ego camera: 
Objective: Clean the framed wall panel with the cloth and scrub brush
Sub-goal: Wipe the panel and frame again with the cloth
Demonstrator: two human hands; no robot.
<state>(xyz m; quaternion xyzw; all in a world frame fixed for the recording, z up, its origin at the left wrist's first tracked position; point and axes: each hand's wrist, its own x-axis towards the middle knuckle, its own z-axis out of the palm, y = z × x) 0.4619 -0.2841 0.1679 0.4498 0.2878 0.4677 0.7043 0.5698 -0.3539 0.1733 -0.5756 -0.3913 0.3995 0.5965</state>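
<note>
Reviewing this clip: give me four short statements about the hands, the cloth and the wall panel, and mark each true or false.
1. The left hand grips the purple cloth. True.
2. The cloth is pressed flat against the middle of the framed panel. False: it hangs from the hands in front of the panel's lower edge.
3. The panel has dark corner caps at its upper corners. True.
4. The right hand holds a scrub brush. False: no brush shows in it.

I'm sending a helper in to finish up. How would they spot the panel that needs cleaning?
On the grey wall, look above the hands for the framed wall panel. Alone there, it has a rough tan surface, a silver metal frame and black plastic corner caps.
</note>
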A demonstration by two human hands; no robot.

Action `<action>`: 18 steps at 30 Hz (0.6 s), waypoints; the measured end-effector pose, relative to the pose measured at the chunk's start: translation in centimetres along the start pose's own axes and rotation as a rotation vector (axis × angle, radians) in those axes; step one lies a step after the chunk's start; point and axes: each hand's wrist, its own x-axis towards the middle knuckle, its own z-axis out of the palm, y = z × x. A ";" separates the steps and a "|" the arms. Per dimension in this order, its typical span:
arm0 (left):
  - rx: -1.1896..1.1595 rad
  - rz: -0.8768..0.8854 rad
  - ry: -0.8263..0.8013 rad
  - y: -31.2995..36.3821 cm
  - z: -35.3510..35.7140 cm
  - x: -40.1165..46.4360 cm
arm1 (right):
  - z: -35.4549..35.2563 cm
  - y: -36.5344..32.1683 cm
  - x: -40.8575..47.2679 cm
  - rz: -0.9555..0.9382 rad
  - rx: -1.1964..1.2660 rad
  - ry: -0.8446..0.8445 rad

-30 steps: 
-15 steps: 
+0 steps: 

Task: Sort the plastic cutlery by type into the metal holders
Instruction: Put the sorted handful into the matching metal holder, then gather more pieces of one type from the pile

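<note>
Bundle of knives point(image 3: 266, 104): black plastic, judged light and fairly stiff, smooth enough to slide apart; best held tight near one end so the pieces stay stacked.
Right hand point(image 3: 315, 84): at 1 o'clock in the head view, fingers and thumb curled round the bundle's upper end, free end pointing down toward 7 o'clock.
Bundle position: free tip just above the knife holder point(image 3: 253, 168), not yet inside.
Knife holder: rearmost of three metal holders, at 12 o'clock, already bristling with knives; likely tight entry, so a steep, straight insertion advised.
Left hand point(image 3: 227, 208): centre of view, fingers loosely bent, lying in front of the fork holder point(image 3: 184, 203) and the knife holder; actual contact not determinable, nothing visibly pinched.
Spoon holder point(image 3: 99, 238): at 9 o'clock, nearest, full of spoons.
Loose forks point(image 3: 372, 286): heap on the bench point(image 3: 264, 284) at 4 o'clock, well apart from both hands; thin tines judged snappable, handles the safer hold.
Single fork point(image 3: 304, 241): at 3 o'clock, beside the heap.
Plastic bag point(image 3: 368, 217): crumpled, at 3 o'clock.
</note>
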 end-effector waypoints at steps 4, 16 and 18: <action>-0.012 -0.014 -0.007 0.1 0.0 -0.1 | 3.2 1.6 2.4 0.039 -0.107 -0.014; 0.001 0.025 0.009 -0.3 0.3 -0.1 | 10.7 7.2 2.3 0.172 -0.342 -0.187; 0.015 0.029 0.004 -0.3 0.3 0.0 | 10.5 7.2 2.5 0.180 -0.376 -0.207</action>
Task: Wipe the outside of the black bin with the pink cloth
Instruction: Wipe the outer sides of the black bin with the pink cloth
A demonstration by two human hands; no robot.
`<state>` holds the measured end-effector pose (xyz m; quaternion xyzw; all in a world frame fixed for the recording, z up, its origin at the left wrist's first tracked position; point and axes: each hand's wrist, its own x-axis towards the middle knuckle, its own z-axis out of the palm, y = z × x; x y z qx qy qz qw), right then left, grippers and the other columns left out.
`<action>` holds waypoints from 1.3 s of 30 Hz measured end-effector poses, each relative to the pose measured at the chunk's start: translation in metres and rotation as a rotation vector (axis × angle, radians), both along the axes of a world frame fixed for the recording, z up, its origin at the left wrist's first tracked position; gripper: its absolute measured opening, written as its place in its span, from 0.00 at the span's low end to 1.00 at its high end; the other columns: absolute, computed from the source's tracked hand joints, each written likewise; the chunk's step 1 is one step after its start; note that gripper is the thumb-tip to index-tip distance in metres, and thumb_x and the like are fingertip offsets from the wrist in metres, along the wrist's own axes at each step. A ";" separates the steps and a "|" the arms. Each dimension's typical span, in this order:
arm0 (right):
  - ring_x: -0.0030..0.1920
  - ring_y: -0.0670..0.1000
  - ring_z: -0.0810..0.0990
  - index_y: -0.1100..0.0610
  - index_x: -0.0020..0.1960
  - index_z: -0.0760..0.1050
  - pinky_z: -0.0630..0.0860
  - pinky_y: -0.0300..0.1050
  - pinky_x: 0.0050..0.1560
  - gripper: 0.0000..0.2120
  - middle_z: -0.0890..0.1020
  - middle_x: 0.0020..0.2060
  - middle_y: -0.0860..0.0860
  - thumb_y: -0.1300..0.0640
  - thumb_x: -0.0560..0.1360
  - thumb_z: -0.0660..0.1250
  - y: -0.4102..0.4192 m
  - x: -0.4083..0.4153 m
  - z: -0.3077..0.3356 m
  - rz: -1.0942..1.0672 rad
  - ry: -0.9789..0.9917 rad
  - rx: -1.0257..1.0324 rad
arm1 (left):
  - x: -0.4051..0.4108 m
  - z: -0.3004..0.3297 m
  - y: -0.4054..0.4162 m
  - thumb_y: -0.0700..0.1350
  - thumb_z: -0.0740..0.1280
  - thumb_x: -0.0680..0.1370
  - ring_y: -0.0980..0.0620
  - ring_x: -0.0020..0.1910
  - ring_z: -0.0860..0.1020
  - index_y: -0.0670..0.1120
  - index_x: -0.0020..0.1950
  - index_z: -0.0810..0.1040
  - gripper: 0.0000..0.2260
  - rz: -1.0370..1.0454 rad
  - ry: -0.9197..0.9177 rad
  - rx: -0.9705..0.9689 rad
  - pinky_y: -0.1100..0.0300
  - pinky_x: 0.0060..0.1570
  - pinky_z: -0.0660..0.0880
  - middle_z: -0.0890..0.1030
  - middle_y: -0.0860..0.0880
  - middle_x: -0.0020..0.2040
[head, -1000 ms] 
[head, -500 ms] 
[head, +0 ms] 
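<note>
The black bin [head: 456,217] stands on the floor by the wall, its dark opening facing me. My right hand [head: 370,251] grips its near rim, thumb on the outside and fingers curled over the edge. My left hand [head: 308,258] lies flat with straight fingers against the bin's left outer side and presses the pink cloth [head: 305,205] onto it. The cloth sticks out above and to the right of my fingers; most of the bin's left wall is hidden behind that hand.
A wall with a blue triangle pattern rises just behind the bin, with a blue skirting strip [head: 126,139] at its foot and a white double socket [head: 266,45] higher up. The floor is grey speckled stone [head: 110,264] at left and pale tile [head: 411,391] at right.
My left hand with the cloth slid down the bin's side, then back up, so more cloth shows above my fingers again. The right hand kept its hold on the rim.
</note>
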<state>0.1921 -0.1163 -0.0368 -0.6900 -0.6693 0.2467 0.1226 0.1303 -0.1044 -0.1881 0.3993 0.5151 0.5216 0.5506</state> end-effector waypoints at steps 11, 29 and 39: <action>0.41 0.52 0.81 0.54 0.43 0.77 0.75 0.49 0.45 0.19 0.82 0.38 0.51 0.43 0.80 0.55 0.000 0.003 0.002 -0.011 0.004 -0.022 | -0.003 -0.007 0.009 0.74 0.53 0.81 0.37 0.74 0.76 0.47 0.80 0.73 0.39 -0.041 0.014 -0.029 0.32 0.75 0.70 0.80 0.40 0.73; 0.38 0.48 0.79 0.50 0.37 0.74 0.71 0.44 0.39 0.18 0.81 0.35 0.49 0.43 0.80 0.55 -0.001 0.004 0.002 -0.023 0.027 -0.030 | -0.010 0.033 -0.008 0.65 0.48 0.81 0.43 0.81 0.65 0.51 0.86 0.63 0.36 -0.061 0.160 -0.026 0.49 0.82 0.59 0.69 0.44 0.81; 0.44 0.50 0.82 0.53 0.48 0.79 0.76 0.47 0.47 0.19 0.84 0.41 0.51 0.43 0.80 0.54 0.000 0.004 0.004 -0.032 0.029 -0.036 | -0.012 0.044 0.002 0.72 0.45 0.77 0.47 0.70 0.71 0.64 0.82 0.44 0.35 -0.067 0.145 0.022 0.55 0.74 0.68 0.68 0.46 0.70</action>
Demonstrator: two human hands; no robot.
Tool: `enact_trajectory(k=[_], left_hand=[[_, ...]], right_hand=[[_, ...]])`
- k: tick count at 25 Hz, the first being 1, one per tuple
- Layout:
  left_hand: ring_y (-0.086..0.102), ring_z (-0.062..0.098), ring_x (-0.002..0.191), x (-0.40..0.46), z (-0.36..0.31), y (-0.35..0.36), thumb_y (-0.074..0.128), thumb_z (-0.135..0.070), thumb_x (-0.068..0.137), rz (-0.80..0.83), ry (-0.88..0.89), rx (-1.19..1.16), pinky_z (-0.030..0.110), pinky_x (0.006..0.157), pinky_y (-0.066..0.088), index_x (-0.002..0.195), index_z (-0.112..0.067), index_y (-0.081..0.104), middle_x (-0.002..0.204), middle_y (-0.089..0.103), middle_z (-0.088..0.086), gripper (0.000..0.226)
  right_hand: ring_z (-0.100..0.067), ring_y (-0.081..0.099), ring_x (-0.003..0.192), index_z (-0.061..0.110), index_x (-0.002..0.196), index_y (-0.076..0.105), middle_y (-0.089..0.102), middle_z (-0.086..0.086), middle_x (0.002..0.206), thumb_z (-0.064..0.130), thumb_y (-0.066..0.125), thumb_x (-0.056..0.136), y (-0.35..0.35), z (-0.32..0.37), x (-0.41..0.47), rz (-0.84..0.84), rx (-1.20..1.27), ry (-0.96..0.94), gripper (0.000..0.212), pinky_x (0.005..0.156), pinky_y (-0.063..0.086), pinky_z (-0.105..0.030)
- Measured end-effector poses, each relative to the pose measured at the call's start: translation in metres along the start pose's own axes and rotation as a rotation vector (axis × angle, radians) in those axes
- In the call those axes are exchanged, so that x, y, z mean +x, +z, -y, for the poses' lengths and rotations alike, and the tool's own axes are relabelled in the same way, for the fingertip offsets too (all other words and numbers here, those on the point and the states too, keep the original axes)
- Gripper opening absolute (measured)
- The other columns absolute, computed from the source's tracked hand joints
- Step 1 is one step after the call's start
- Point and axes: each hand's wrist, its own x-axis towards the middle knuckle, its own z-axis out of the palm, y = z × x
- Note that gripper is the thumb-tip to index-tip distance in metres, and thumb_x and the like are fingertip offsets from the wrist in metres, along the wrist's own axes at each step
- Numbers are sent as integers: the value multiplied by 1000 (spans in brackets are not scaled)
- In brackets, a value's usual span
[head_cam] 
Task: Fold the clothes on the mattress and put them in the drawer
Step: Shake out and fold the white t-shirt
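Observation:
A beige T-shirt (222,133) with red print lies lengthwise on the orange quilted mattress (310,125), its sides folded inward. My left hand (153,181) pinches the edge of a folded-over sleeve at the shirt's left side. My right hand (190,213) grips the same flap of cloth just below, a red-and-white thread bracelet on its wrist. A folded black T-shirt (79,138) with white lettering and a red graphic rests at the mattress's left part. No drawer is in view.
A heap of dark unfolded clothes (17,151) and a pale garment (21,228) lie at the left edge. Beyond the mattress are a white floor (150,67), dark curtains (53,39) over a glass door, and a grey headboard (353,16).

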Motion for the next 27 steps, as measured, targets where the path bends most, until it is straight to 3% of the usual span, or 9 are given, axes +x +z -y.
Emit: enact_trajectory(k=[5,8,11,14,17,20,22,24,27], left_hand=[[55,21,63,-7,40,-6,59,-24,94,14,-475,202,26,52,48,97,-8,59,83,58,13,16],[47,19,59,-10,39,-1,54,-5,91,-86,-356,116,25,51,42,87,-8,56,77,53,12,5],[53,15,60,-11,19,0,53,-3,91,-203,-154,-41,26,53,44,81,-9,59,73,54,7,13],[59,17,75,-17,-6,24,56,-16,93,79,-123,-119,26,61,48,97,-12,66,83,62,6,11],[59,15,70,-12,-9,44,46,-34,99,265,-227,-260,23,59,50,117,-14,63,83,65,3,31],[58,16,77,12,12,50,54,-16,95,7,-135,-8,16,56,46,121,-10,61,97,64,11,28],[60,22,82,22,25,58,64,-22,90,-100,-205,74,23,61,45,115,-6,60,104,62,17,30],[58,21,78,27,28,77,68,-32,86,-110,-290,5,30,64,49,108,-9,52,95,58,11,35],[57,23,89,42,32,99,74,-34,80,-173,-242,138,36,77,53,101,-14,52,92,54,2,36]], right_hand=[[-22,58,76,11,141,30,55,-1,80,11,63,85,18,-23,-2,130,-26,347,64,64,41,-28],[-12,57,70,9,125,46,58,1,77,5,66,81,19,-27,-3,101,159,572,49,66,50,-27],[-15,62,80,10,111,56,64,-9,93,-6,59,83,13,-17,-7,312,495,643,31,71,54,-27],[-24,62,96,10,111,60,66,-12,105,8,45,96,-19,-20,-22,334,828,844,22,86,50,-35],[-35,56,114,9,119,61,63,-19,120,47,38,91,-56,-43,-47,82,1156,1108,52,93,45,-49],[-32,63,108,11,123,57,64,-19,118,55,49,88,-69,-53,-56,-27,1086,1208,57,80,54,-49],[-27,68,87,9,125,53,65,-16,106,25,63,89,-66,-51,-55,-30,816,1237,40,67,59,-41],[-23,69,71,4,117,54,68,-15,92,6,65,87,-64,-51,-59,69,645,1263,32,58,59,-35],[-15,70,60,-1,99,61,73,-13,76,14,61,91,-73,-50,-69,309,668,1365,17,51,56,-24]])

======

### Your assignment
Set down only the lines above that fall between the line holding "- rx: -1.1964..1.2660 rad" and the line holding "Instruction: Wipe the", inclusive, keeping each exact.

### Answer box
  - rx: -1.1964..1.2660 rad
  - ry: -0.8446..0.8445 rad

-30 steps: 
-15 steps: 
+0 steps: 

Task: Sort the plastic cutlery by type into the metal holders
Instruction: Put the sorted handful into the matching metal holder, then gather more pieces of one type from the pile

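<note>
Bundle of knives point(image 3: 266, 104): black plastic, judged light and fairly stiff, smooth enough to slide apart; best held tight near one end so the pieces stay stacked.
Right hand point(image 3: 315, 84): at 1 o'clock in the head view, fingers and thumb curled round the bundle's upper end, free end pointing down toward 7 o'clock.
Bundle position: free tip just above the knife holder point(image 3: 253, 168), not yet inside.
Knife holder: rearmost of three metal holders, at 12 o'clock, already bristling with knives; likely tight entry, so a steep, straight insertion advised.
Left hand point(image 3: 227, 208): centre of view, fingers loosely bent, lying in front of the fork holder point(image 3: 184, 203) and the knife holder; actual contact not determinable, nothing visibly pinched.
Spoon holder point(image 3: 99, 238): at 9 o'clock, nearest, full of spoons.
Loose forks point(image 3: 372, 286): heap on the bench point(image 3: 264, 284) at 4 o'clock, well apart from both hands; thin tines judged snappable, handles the safer hold.
Single fork point(image 3: 304, 241): at 3 o'clock, beside the heap.
Plastic bag point(image 3: 368, 217): crumpled, at 3 o'clock.
</note>
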 end-effector waypoints at steps 4, 16 and 18: <action>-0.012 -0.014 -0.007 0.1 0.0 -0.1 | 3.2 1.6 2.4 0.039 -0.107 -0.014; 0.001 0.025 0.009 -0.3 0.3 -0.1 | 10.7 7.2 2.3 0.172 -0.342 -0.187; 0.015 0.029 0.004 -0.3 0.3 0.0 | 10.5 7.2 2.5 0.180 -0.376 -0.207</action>
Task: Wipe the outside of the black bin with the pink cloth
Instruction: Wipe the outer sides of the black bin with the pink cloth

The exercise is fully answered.